Even if we grudgingly accept the performance, a more serious problem surfaces: Rc<RefCell<T>> cannot be used in a multi-threaded environment! Since Xline is built on top of Rust’s Tokio runtime, it needs to share a single instance of the interval tree across multiple threads. Unfortunately, Rc itself is !Send, because reference counting inside Rc is incremented/decremented in a non-atomic way. This then results in the entire interval tree data structure not being sent to other threads. Unless we spawn a dedicated thread and communicate through a channel, we can’t use it in a multi-threaded environment.

Other Smart Pointers

So we need to consider other smart pointers to resolve this issue. A natural idea is to use Arc<RefCell<T>>. However, RefCell itself is !Sync, because its borrow checking can only be used within a single thread and cannot be shared across multiple threads at the same time, and Arc<T>> is Send if and only if T is Sync, because Arc itself allows cloning.

Arc<Mutex<T>> ?

In a multi-threaded environment, multiple ownership can only be achieved using Arc<Mutex<T>>. However, this is clearly an anti-pattern for our use case, which requires a mutex on each node, and with hundreds of thousands or even millions of nodes in the tree, this is impractical.

QCell

After using conventional methods to no avail, we tried to use a crate called qcell, a multi-threaded alternative to RefCell. The author ingeniously addressed the issue of borrowing checks under multiple ownership.

QCell design

Since the design of qcell is formally demonstrated in the GhostCell paper, I will introduce the design in the GhostCell paper here.

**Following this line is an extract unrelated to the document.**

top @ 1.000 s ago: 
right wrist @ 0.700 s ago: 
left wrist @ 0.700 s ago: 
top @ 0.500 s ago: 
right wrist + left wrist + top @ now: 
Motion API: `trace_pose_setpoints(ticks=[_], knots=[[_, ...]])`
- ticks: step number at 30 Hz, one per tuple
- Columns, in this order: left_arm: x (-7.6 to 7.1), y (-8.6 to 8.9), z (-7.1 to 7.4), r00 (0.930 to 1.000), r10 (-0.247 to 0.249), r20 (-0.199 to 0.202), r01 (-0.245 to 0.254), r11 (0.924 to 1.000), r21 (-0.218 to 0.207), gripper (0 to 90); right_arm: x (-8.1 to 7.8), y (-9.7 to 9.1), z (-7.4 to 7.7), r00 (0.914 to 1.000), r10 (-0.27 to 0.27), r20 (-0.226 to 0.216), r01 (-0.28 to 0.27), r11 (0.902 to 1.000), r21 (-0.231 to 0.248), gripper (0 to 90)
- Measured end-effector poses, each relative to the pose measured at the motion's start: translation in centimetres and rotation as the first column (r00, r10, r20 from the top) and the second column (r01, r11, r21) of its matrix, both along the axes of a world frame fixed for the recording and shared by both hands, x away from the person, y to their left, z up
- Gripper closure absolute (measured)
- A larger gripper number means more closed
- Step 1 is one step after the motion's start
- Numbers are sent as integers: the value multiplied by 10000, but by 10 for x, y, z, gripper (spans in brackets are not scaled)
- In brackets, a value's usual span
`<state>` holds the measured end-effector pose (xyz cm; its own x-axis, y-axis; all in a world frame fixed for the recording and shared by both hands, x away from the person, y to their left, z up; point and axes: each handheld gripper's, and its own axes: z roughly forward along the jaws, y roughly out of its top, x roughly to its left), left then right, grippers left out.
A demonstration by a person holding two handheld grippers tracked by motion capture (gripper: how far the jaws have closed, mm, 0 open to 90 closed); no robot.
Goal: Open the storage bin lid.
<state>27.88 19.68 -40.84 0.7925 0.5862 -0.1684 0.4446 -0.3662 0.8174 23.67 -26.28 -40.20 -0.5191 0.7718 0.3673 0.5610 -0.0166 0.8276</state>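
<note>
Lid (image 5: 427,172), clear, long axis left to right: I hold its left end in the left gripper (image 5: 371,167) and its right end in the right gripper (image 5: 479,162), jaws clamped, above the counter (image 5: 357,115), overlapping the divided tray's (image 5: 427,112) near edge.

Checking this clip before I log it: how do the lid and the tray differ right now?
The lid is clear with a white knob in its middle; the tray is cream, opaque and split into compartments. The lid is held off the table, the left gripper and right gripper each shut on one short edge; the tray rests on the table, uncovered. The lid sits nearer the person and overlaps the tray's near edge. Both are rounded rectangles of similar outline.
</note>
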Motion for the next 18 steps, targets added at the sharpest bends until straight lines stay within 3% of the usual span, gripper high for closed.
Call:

In Rust, permissions to manipulate data are tied to the data itself, i.e., you must first own the data in order to modify its state. Specifically, to modify the data T, you either need to have a T itself, or you need to have an &mut T.

The concept of GhostCell’s design is to separate permissions to manipulate data from the data itself, so that for a piece of data, the data T itself is a type, and its permissions are also of a specific type, denoted P_t. This design is more flexible than Rust’s existing design because it is possible for an instance of a permission type to have permission over a collection of data, i.e., a single P_t can have multiple T’s. Under this design, as long as the permission instance itself is thread-safe, the data collection it manages is also thread-safe.

To use this in a qcell, first create a QCellOwner to represent the permissions, and a QCell<T> to represent the stored data.

let mut owner = QCellOwner::new();
let item = Arc::new(QCell::new(&owner, Vec::<u8>::new()));
owner.rw(&item).push(0);

QCellOwner has read/write access to the QCells registered to it (via QCellOwner::rwor QCellOwner::ro ), so as long as QCellOwner is thread-safe, the data in the QCells are thread-safe too. Here QCellOwner itself is Send + Sync, and QCell can be Send + Sync as long as T satisfies.

impl<T: ?Sized + Send> Send for QCell<T>
impl<T: ?Sized + Send + Sync> Sync for QCell<T>

Using QCell

Thanks to its design, QCell has a very low overhead (I won’t go into the details here) because it leverages the Rust type system so that borrow checking is done at compile time, whereas RefCell checks at runtime, so using QCell not only allows you to use it in multi-threaded environments, but also gives you a performance boost.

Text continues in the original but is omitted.